Beide Kläger vertreten also im Ergebnis die Auffassung, dass das Insolvenzrisiko – soweit es nicht vom Pensionssicherungsverein getragen wird – vom Betriebserwerber und nicht von ihnen zu tragen sein soll.

Entscheidungsgründe

Nach der derzeitigen Auslegung von § 613a Abs. 1 BGB durch die deutschen Arbeitsgerichte würden die Kläger mit ihren Klagebegehren nicht durchdringen. Im Hinblick auf die besonderen Verteilungsgrundsätze des Insolvenzrechts legen die deutschen Arbeitsgerichte § 613a Abs. 1 BGB einschränkend dahingehend aus, dass Forderungen, die – ohne einen Betriebsübergang – Insolvenzforderungen wären, durch einen Erwerb aus der Insolvenz für die Arbeitnehmer nicht »verbessert und werthaltig gemacht« werden dürfen.

Der Dritte Senat des Bundesarbeitsgerichts hat mit seiner Vorlage den Europäischen Gerichtshof um Beantwortung der Frage gebeten, ob eine solche einschränkende Geltung von § 613a Abs. 1 BGB im Fall eines Betriebsübergangs im Insolvenzverfahren mit unionsrechtlichen Bestimmungen, konkret Art. 3 Abs. 4, Art. 5 Abs. 2 Buchst. a der Richtlinie 2001/23/EG im Einklang steht und ob ggf. Art. 8 der Richtlinie 2008/94/EG vorliegend unmittelbare Geltung entfaltet und sich der Arbeitnehmer deshalb auch gegenüber dem PSV auf diesen berufen kann.

Hinweise für die Praxis

Die Antwort des Europäischen Gerichtshofs wird erhebliche Auswirkungen haben. Bestätigt sie die bisherige Rechtsprechung der deutschen Arbeitsgerichte, steht damit fest, dass Arbeitnehmerinnen und Arbeitnehmer bei Insolvenz ihres Arbeitgebers und anschließendem Betriebsübergang aus der Insolvenz – so wie bisher – für Anwartschaftszeiten bis zur Eröffnung des Insolvenzverfahrens am Insolvenzrisiko ihres Arbeitgebers mittragen, soweit nicht die Einstandspflicht des Pensionssicherungsvereins reicht. Abgesehen von dieser Privilegierung über Pflichtversicherung wären die Beschäftigten damit – so wie bisher – mit den sonstigen Insolvenzgläubigern gleichbehandelt.

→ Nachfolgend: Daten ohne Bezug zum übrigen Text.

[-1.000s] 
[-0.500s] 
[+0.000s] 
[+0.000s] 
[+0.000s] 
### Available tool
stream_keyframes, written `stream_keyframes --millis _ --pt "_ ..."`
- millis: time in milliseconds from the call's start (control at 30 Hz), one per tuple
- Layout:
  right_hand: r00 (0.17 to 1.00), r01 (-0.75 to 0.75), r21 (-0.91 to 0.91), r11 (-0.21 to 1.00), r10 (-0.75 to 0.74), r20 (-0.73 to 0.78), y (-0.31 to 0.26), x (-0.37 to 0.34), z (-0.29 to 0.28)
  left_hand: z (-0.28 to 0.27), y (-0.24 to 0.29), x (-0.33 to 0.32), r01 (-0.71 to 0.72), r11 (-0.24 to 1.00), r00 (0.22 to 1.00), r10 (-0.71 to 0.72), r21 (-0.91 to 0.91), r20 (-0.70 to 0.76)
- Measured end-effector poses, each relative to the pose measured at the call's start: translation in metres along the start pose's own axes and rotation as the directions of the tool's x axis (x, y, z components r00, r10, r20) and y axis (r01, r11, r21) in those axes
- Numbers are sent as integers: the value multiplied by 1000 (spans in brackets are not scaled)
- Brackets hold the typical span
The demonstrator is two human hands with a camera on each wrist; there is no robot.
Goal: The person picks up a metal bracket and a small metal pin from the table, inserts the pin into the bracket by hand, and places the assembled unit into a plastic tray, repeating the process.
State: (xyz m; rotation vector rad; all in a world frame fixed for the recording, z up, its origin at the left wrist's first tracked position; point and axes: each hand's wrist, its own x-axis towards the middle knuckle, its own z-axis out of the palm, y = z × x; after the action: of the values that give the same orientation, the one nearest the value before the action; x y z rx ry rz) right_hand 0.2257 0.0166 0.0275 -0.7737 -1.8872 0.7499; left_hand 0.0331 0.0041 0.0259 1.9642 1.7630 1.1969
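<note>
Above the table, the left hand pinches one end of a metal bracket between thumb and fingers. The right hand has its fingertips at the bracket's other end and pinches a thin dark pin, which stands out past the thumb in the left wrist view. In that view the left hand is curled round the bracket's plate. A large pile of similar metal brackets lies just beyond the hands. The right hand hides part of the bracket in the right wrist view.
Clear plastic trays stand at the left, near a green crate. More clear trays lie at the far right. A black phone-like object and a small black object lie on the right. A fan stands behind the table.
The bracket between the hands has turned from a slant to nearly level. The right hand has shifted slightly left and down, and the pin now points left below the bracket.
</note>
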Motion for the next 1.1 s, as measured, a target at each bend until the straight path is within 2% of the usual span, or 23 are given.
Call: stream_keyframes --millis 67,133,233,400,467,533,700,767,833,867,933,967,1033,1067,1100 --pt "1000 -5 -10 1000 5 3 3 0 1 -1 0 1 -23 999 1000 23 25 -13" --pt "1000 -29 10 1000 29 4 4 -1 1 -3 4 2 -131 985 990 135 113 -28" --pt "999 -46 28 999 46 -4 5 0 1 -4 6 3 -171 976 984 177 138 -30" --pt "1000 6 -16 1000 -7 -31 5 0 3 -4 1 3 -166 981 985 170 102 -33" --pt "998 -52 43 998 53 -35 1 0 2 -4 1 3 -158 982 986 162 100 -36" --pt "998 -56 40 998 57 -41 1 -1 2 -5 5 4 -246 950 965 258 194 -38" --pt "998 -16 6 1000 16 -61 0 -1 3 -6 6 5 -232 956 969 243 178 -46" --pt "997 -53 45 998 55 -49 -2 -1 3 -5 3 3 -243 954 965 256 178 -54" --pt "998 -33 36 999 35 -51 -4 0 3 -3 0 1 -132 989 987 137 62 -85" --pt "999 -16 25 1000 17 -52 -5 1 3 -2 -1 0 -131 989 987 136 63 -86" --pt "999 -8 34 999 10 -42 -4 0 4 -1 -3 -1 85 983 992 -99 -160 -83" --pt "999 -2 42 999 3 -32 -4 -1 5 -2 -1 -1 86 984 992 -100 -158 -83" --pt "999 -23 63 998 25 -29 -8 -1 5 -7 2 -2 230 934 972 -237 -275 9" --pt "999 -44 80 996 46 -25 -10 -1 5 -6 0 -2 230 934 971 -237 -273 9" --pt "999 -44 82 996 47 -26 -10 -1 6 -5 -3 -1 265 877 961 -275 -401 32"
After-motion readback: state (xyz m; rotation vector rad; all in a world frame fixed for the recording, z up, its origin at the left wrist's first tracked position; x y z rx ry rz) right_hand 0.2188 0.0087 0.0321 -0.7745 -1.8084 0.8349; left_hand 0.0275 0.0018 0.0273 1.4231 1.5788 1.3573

Sollte der Europäische Gerichtshof in der bisherigen Auslegung des § 613a Abs. 1 BGB einen Verstoß gegen unionsrechtliche Bestimmungen sehen, dürfte die Vorschrift nicht mehr so wie bisher ausgelegt werden. Da die Regelungen zur Insolvenzsicherung gesetzlich eindeutig und damit nicht unionskonform auslegbar sind, käme eine unmittelbare Änderung dieser Regelungen nur dann in Betracht, wenn der Europäische Gerichtshof der zitierten Richtlinie unmittelbare Geltung zuweisen würde. In diesem Fall träfe den Pensionssicherungsverein eine erweiterte Einstandspflicht in Insolvenzfällen; die Mehrkosten dadurch wären durch die Solidargemeinschaft der beitragszahlenden Arbeitgeber zu tragen.

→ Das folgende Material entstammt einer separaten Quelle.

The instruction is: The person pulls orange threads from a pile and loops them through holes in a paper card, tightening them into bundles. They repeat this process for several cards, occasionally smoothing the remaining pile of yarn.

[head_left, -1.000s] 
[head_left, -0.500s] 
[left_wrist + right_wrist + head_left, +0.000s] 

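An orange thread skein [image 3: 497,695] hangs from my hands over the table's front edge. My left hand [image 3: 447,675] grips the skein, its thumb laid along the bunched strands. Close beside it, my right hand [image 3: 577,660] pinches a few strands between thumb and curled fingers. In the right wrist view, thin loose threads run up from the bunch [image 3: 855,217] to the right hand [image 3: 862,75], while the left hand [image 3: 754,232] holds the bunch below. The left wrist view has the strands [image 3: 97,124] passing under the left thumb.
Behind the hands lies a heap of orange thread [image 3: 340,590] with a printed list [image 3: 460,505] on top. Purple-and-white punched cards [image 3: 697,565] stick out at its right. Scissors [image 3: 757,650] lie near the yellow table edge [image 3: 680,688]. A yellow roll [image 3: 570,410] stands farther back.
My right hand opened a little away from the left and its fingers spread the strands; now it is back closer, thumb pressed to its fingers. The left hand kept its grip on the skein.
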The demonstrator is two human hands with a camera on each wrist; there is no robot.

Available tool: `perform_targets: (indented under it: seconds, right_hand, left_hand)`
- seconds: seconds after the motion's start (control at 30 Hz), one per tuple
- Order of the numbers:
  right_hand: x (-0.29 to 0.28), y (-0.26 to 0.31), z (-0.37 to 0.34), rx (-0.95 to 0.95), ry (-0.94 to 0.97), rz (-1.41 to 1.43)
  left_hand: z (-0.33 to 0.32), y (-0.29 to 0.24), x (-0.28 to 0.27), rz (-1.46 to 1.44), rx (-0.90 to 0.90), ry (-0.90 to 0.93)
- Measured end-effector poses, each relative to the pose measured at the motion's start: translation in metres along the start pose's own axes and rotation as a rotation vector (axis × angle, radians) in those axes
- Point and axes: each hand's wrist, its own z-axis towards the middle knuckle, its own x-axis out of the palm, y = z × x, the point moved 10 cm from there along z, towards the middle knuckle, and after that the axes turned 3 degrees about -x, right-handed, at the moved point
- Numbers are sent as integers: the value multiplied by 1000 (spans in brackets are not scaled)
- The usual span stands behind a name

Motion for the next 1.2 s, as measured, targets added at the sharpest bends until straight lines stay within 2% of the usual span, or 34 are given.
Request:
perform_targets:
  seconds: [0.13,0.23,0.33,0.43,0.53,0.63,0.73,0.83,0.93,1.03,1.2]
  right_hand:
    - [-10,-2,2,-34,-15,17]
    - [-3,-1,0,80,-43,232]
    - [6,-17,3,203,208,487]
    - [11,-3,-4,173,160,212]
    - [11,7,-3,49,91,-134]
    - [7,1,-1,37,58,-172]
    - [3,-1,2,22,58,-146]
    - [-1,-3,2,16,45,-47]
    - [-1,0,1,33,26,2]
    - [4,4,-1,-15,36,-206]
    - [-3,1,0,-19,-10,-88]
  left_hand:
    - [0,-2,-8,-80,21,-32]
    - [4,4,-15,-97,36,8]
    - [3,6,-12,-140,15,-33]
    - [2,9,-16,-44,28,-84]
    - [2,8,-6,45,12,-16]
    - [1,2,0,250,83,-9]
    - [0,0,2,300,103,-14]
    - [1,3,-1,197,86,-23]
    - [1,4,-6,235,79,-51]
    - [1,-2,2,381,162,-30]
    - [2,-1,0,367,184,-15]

Wäre die erste Frage zu bejahen, käme jedoch nach der Auffassung des Europäischen Gerichtshofs der zitierten Richtlinie keine unmittelbare Geltung zu, verbliebe es – vorbehaltlich einer Gesetzesänderung durch den deutschen Gesetzgeber – beim Umfang der bisherigen Insolvenzsicherung und hätte der erwerbende neue Arbeitgeber das Insolvenzrisiko der übergehenden Arbeitnehmer aus der Vorbeschäftigungszeit beim insolventen Vorarbeitgeber zu tragen. Dadurch würden Betriebsübertragungen aus der Insolvenz heraus verteuert und im Ergebnis erschwert.

Unternehmen, die vor der Entscheidung stehen, Betriebe oder Betriebsteile aus der Insolvenz zu erwerben, sollten daher die Entwicklung dieser Rechtsprechung unbedingt verfolgen.